Babymooning. Week 30!

I am feeling good and getting so anxious now that I have hit the 30 weeks!! Zach and I took a little baby moon down to his condo in Perdido.. alothough, we were hoping to go further..get on a plane and spend 4 or 5 nights somewhere.. I am out of vacation time due to my hospital stay and my doctor will not let me fly due to the pressure anyway! SO.. We are very fortunate to have the condo and we had a wonderful weekend!
We got to Perdido late Friday and sat in the hot tub for about an hour..the breeze was perfect. By then, it was 9:30 and this momma was sooo sleepy!!! I slept like a small baby..best sleep Ive had in a REALY long time.
I got up early and sat outside by the pool and read and had breakfast until Zach got up. We hit the beach around 11 and stayed until 1. The weather was amazing.. the high that day was 84 with not a single cloud in the sky! We had lunch at Florabama..which was surprisingly soo good..hamburgers, hot dogs and oysters! Although we could have went somewhere better, the MSU game was on there! Not much of a game, but a fun atmosphere! No one even looks at you strange for ordering a beer while having a noticeable baby bump!! (disclaimer..I took about 3 sips before Zach finished it!!)
We had an excellent dinner at the Fishermans corner that literally put me in a come!!! We got home around 8:30 and I was asleep 10 minutes later!!
Our little getaway was just what I needed and I am feeling so refreshed and ready to finish out these next 2 months! We are hoping to sneak one more trip in during December..before our party of 2 becomes a party of 3!
Finley is doing good and is sooo active! He is starting to kick right underneath my ribs! I find myself gasping for air sometimes because of his placement! I was a little worried on friday when I started to bleed just a little bit, but my doctor assured me everything is just fine and its quite normal to have some spotting around this time in pregnancy..especially after a sonogram that can irritate the cervix!

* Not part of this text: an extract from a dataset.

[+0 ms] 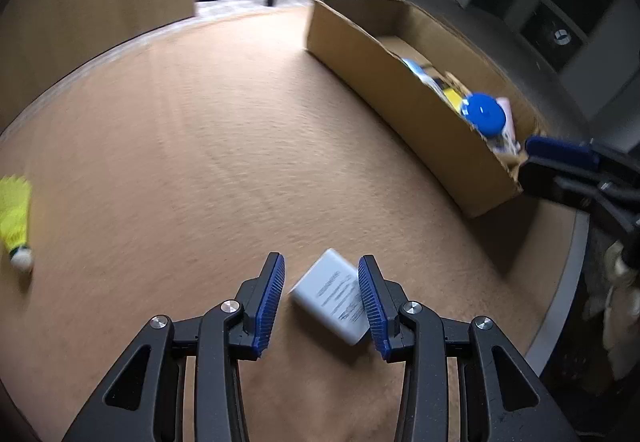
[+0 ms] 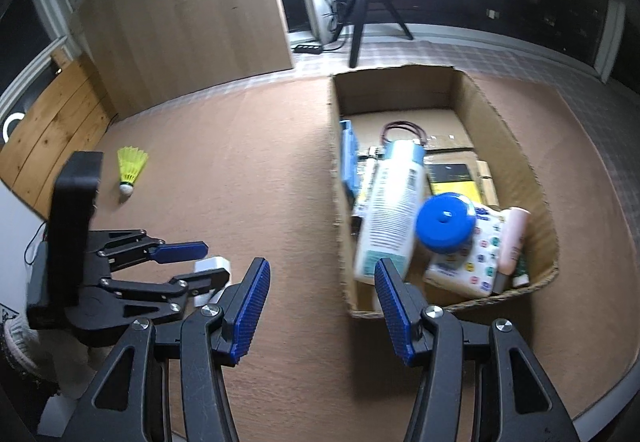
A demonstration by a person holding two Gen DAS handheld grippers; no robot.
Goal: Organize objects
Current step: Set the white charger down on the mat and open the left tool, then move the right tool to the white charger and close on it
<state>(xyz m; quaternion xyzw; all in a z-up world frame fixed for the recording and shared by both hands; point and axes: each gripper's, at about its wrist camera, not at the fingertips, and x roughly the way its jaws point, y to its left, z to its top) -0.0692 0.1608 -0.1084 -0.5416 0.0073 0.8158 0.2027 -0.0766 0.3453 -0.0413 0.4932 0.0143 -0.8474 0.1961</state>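
Brown felt table (image 1: 200, 142): white charger (image 1: 334, 296) lies skewed between the parted, not-clamping left gripper (image 1: 322, 302), box (image 1: 400, 102) off to its right; right gripper (image 2: 322, 310) empty, apart.

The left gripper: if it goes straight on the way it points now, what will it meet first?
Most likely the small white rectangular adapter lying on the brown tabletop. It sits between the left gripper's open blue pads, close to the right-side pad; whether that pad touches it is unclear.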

I am getting nervous about his arrival. Not labor or delivery, but just being in charge of a person...forever!!! I know we will be great with him, it just seems so final and set in stone!! I think the feelings are normal, but they often wake me up in a bit of a panic!

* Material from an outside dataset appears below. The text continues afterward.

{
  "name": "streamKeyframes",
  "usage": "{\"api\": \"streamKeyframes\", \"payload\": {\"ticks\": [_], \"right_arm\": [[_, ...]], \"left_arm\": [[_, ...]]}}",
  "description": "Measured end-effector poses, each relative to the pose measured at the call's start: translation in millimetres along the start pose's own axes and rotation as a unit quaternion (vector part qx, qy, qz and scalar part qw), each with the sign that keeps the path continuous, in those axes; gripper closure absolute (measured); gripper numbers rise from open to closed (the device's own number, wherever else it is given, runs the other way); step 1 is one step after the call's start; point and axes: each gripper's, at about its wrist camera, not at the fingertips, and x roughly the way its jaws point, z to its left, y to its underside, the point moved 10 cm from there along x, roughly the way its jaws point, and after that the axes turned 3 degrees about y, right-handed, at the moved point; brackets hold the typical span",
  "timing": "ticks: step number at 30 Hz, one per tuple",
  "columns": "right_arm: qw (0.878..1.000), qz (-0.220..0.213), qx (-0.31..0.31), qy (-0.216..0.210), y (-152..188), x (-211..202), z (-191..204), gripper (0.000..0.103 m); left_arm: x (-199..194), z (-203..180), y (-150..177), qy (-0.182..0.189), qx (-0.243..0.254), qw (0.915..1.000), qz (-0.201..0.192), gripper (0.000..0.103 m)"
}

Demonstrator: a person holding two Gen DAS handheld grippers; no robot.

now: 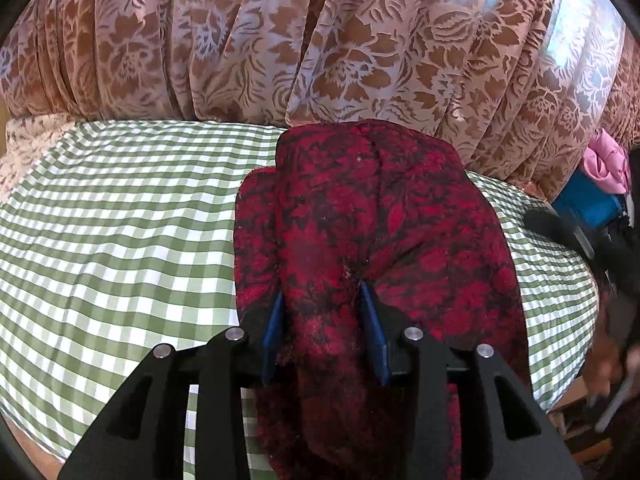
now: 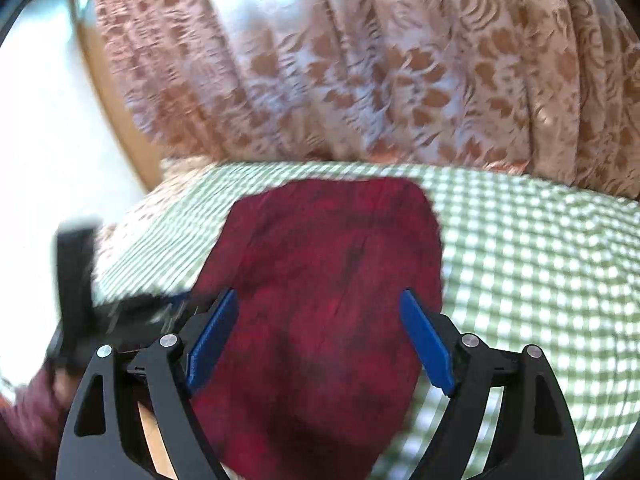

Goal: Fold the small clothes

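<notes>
A small red garment with a black leafy pattern (image 1: 360, 216) lies on the green-and-white checked cloth (image 1: 120, 220). My left gripper (image 1: 322, 292) is shut on a bunched fold of this garment, which runs between the blue pads (image 1: 370, 320). In the right wrist view the same red garment (image 2: 332, 280) lies flat below my right gripper (image 2: 318, 296), which is open with its blue pads (image 2: 424, 340) wide apart and nothing between them. That view is blurred. The left gripper shows there as a dark shape (image 2: 76, 280) at the left edge.
A pink-and-brown floral curtain (image 1: 320, 40) hangs right behind the checked surface (image 2: 540, 280). Pink cloth (image 1: 606, 160) and a blue object (image 1: 584, 200) sit at the far right. The right gripper's dark body (image 1: 592, 248) is at the right edge. A bright wall (image 2: 40, 120) is on the left.
</notes>
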Motion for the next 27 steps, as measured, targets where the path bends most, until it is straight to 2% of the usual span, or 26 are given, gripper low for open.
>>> {"api": "streamKeyframes", "payload": {"ticks": [2, 6, 9, 12, 15, 20, 22, 27], "right_arm": [[1.000, -0.003, 0.011, 0.028, -18, 22, -5, 0.021], [0.998, 0.017, 0.015, 0.066, -31, 67, -7, 0.021], [0.996, 0.028, 0.009, 0.089, -29, 93, -5, 0.021], [0.992, 0.046, 0.005, 0.117, -19, 115, -9, 0.019], [0.986, 0.052, -0.023, 0.155, -8, 131, -10, 0.018], [0.988, 0.054, -0.012, 0.142, -10, 130, -13, 0.017], [0.989, 0.052, -0.006, 0.137, -10, 128, -15, 0.016], [0.991, 0.042, 0.016, 0.122, -13, 120, -18, 0.012]], "left_arm": [[-1, 2, 0, 0.001, -0.003, 1.0000, -0.002, 0.065], [1, 6, 2, 0.005, -0.006, 1.0000, -0.005, 0.064], [5, 9, 3, -0.006, 0.004, 1.0000, 0.000, 0.064], [11, 12, 5, -0.001, -0.004, 1.0000, 0.003, 0.064], [13, 12, 6, -0.010, 0.000, 1.0000, 0.000, 0.064], [7, 9, 5, -0.025, 0.000, 0.9997, -0.009, 0.060], [3, 7, 7, -0.039, 0.003, 0.9992, -0.013, 0.054], [-8, 6, 12, -0.064, 0.013, 0.9977, -0.020, 0.047]]}}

Perdido Key November 3, 12
Zach at the beach!


Thursday, November 1, 2012

4d ultrasound 29 weeks 3 days

Finley is weighing in at 3 pounds 3 ounces and he was sooo sweet on the 4d ultrasound!

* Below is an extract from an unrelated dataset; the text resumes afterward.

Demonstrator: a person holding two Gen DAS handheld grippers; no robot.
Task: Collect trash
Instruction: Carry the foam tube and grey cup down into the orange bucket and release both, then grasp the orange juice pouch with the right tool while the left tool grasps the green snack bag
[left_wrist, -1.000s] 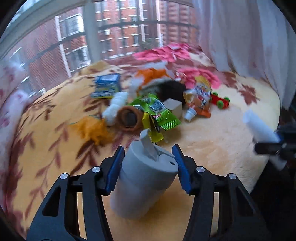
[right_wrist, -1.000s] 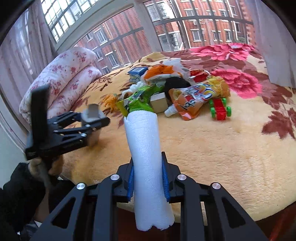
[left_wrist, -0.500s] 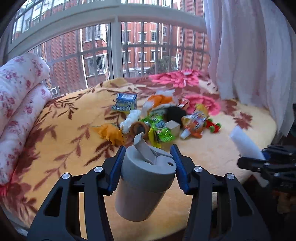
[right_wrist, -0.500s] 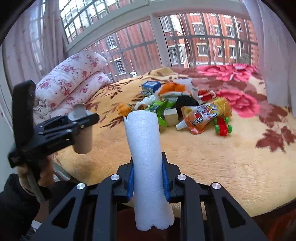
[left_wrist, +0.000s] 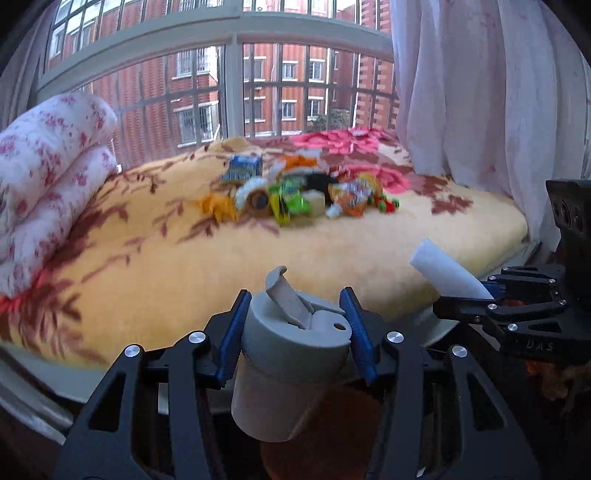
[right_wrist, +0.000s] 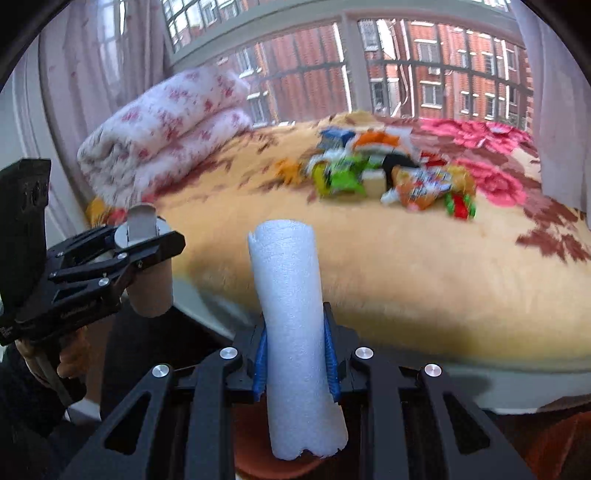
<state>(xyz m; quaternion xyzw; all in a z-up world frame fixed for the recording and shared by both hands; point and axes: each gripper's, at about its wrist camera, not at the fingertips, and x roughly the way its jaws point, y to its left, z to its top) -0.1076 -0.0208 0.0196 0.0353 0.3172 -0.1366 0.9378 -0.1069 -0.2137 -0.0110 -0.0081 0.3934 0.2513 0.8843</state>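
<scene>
My left gripper (left_wrist: 295, 332) is shut on a grey cup with a flip lid (left_wrist: 291, 354), held upright off the near edge of the bed; the cup also shows in the right wrist view (right_wrist: 147, 266). My right gripper (right_wrist: 297, 362) is shut on a white foam roll (right_wrist: 295, 321), also held upright off the bed; the roll shows at the right of the left wrist view (left_wrist: 447, 271). A pile of wrappers, pouches and small toys (left_wrist: 306, 195) lies on the yellow floral blanket (left_wrist: 258, 258) far ahead of both grippers; the pile also shows in the right wrist view (right_wrist: 380, 173).
A rolled pink-flowered quilt (left_wrist: 44, 184) lies at the bed's left end. A barred window (left_wrist: 229, 88) is behind the bed and a white curtain (left_wrist: 480, 92) hangs at the right. Something reddish-brown (left_wrist: 332, 435) lies below the held cup; I cannot tell what.
Both grippers have pulled back from the bed with their loads still held, so the pile looks farther away. They now hang past the bed's near edge.
</scene>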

He had his nose pressed all in my belly the whole time and he slept the whole appointment, but he did cooperate and we were able to get some good shots!
He has pretty little lips and the ultasound tech said he already has little fine peach fuzz on his head.. my guess is blonde like his dads!
His profile shot looks more and more like Zach and I just love it!
The morning of his 4d ultrasound, I was snuggled up against Zachs back around 5 am and Zach started laughing..he could feel Finley kicking like crazy! He settled down and slept all through our appointment though!